§ Exercise aim
Where does the word "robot" appear in the entries below? Copy each line that holds it.

§ Data provided
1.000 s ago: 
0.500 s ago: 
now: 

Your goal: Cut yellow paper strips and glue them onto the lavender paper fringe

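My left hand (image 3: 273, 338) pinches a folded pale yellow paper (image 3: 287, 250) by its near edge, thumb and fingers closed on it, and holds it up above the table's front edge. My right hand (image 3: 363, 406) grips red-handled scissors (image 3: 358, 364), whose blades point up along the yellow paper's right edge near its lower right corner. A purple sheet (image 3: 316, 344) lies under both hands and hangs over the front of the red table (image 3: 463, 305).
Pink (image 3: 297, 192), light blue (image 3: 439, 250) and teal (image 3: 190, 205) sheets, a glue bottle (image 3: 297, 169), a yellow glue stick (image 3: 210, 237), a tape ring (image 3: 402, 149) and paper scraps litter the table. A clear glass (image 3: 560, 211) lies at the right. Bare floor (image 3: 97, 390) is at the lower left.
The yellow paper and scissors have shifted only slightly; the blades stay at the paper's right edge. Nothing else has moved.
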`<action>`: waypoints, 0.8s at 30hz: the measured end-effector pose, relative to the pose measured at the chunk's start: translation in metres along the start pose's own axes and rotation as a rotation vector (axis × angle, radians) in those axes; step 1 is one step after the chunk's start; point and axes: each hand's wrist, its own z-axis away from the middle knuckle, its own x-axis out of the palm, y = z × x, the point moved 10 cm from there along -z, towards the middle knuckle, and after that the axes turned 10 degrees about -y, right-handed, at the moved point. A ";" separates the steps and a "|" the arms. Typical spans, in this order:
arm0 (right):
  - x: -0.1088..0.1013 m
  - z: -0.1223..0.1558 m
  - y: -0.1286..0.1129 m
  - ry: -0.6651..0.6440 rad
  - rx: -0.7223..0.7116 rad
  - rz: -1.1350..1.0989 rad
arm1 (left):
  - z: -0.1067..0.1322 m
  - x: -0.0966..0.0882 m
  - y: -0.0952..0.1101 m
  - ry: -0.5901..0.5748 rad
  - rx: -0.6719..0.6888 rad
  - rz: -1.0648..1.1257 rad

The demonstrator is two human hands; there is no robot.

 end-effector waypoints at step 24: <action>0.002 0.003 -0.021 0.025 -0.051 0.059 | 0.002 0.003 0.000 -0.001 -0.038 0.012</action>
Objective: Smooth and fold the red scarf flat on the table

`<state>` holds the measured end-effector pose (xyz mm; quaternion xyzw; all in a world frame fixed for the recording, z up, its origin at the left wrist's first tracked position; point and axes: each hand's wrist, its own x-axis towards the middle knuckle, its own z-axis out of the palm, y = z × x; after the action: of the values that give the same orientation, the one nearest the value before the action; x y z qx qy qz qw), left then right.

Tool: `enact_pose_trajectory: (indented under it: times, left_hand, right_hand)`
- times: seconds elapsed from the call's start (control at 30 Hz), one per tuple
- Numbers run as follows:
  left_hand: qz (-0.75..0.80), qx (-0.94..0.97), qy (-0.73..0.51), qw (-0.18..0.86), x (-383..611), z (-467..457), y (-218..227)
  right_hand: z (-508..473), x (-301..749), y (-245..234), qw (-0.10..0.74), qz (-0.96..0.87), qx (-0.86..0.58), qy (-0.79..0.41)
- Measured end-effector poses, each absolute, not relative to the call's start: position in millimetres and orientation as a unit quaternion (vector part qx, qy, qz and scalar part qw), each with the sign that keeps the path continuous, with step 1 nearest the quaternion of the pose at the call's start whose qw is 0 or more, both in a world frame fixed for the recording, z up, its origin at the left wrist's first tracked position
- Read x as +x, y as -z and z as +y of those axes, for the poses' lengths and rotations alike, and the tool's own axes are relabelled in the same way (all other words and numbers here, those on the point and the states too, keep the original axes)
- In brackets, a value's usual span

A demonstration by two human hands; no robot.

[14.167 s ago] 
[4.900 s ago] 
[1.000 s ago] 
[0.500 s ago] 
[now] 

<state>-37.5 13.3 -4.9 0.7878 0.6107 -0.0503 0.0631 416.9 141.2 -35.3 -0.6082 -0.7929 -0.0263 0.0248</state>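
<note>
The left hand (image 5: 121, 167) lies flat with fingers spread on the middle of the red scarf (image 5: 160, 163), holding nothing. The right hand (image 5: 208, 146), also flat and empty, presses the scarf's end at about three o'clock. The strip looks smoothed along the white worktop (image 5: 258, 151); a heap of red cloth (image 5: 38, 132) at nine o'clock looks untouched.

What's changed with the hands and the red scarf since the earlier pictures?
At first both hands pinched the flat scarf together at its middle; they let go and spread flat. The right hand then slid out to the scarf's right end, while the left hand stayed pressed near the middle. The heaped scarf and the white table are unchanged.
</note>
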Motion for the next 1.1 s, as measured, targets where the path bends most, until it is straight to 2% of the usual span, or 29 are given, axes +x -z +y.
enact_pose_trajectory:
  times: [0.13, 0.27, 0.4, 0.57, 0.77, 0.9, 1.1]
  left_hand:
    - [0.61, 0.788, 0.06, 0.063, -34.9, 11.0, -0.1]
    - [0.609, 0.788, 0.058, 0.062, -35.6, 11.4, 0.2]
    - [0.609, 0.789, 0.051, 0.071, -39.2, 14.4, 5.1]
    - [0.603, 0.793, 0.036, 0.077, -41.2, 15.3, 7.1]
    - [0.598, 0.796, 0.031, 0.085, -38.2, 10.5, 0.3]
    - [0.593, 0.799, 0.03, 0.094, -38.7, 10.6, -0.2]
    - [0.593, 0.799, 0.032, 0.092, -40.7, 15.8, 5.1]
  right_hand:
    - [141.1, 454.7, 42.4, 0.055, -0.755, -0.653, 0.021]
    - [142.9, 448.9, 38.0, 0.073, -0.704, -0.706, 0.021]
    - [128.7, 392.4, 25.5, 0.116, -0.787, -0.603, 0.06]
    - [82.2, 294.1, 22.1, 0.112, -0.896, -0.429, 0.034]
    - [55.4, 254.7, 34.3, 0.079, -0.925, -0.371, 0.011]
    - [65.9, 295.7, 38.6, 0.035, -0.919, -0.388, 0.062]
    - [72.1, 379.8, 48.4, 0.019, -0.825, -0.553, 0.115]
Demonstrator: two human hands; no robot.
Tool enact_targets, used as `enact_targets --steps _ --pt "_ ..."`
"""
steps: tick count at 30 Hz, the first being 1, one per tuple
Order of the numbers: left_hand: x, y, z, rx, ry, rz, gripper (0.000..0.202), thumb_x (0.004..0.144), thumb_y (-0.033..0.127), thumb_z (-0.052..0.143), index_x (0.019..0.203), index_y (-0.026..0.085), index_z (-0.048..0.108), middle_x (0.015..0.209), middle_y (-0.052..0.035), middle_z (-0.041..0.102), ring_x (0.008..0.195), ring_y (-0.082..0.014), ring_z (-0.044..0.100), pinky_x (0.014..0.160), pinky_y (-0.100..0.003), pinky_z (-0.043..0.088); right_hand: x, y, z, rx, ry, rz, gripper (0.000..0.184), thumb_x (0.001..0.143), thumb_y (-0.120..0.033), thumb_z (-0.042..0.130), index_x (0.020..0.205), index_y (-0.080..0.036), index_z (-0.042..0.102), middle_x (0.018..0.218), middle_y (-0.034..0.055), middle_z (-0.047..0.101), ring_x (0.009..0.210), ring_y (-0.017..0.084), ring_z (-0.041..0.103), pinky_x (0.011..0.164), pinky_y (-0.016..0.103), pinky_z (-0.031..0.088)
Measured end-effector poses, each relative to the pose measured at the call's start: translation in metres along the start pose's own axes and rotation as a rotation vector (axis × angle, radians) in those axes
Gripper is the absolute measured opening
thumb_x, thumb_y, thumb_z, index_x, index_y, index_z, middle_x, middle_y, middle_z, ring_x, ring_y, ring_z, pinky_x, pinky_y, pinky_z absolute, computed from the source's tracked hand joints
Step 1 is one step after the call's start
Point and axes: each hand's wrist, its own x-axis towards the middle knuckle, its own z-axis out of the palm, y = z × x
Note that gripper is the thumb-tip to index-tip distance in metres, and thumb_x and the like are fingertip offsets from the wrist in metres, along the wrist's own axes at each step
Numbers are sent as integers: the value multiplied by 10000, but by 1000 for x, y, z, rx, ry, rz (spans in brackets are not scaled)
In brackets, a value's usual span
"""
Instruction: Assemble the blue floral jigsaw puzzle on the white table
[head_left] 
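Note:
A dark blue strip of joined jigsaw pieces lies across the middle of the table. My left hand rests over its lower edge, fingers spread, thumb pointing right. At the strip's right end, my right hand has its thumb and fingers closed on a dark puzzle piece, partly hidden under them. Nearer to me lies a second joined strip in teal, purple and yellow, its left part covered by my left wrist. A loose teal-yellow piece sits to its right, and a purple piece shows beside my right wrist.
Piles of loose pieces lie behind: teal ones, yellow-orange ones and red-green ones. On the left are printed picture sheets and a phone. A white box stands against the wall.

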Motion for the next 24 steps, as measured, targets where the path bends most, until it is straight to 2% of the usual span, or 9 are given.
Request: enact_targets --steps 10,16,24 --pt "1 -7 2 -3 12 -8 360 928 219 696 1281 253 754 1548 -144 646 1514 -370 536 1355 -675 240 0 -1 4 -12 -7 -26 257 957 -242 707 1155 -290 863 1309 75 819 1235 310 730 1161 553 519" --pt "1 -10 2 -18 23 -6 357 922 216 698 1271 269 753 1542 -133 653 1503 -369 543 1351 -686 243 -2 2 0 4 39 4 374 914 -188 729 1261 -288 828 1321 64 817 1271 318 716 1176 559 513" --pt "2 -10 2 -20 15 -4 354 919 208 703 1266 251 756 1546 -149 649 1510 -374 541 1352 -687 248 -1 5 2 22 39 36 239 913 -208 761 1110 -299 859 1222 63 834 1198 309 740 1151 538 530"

§ Your solution
The demonstrator is two human hands; there is no robot.
A demonstration by two human hands; no robot.
Demonstrator: two human hands; no robot.

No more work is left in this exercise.